Le pouvoir saoudien sera conforté par les Etats-Unis qui lui assurent leur protection, lors de la rencontre le 14 février 1945, sur le croiseur américain USS Quincy, entre le roi ibn Saoud et le président Roosevelt qui venait d’assister à la conférence de Yalta. L’Arabie Saoudite craint l’émergence des mouvements nationalistes laïques arabes et même des partis communistes en création au Moyen-Orient. Elle cherche donc à s’abriter sous le parapluie américain. Washington voit alors d’un très bon œil la propagation du wahhabisme dans cette région du monde, afin de faire contrepoids à l’influence de Moscou.

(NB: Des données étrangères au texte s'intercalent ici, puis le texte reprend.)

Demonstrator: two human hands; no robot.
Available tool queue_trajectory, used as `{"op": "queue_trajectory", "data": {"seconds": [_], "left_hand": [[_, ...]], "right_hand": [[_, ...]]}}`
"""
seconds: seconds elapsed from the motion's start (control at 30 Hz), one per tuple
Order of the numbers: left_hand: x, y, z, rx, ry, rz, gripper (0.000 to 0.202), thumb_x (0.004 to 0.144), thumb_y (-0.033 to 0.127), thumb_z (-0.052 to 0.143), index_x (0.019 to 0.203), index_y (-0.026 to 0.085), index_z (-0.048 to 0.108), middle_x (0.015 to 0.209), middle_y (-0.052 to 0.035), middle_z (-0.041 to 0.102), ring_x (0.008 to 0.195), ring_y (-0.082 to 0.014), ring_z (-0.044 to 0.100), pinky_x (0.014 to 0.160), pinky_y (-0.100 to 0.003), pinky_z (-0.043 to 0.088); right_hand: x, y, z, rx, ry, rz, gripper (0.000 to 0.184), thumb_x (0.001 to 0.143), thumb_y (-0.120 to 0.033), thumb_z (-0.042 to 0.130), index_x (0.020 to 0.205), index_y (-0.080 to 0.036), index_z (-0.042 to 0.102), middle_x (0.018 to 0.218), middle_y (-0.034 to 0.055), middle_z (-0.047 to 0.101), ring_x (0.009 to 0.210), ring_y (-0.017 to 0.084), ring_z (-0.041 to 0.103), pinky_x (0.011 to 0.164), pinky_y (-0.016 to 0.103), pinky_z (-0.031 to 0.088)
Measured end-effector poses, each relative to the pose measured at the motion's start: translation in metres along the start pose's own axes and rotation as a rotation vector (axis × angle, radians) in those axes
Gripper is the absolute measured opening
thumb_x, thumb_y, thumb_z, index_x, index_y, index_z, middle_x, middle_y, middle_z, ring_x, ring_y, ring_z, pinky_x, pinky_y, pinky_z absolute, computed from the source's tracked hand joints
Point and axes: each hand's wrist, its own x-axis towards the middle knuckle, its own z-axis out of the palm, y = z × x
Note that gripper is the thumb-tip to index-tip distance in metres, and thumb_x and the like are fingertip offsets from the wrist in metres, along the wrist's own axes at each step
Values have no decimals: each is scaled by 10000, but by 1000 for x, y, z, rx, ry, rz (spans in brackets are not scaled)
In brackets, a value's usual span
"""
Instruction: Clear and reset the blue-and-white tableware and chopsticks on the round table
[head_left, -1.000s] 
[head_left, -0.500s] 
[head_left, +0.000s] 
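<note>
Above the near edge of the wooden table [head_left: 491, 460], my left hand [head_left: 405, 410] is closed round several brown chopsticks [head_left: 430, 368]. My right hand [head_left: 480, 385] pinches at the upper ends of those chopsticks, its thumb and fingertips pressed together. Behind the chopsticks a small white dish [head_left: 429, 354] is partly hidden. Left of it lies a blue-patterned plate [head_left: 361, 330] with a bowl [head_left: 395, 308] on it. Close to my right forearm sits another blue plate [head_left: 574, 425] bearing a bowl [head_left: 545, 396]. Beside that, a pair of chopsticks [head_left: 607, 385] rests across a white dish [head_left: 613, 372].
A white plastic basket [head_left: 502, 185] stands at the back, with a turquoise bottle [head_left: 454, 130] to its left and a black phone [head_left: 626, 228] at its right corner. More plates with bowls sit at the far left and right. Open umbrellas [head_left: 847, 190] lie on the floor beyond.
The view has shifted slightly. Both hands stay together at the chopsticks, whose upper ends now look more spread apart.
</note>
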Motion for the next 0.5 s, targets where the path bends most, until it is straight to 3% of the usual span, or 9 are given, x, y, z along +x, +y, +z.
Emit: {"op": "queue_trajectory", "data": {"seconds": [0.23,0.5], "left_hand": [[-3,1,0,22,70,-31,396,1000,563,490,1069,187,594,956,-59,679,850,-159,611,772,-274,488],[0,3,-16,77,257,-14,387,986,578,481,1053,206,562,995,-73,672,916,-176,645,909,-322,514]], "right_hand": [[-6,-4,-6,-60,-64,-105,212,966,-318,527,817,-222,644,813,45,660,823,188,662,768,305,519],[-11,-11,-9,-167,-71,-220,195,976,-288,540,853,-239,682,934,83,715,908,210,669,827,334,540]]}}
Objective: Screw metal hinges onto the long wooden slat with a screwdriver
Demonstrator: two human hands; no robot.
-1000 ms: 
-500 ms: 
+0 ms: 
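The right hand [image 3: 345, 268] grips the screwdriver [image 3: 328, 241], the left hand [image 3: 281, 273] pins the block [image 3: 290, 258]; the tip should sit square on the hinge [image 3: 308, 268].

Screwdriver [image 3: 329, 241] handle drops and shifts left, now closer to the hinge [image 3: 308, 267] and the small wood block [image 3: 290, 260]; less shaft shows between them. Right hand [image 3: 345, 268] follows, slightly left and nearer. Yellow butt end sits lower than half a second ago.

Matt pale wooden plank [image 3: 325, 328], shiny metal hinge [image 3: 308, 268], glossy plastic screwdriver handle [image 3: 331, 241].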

Le wahhabisme va continuer à s’implanter dans les pays sunnites et bientôt dans les banlieues européennes, notamment en France et en Belgique. C’est cette idéologie puritaine, sectaire, intolérante et violente qui est diffusée en Europe par des imams et dans des mosquées richement dotés par le pouvoir saoudien. Sa diffusion est rendue encore plus aisée par le contenu très rudimentaire des prêches. Goebbels faisait de la rusticité des mots d’ordre (on ne saurait parler d’arguments!), la clef des succès nazis. C’est le même processus que nous voyons aujourd’hui à l’œuvre avec la secte d’origine saoudienne.

Désormais, l’Arabie Saoudite, le Qatar, les Emirats Arabes Unis font partie de la coalition contre l’Etat Islamique en Syrie. Mais ce sont ces mêmes pétromonarchies qui lui ont mis le pied à l’étrier en le finançant à ses débuts. Surtout, l’Etat Islamique partage avec elle la même idéologie. Ce sont elles, les pétromonarchies, qui ont armé le cerveau des futurs terroristes de Paris.

Malgré ce constat, les pays démocratiques continuent à subventionner massivement l’Arabie Saoudite et ses émirats voisins par leur addiction pétromaniaque. Alors, pourquoi ne pas sauter sur l’occasion offerte par COP21 pour élaborer un plan d’action digne de ce nom et sortir de notre pétrodépendance? Nous ferions d’une pierre deux coups, en limitant le réchauffement climatique et en privant de ressources des monarchies qui restent nos ennemies idéologiques.

Malheureusement, notre cupidité a tissé tellement de liens commerciaux avec elles que ce souhait risque fort de rester à l’état de vœu pieux.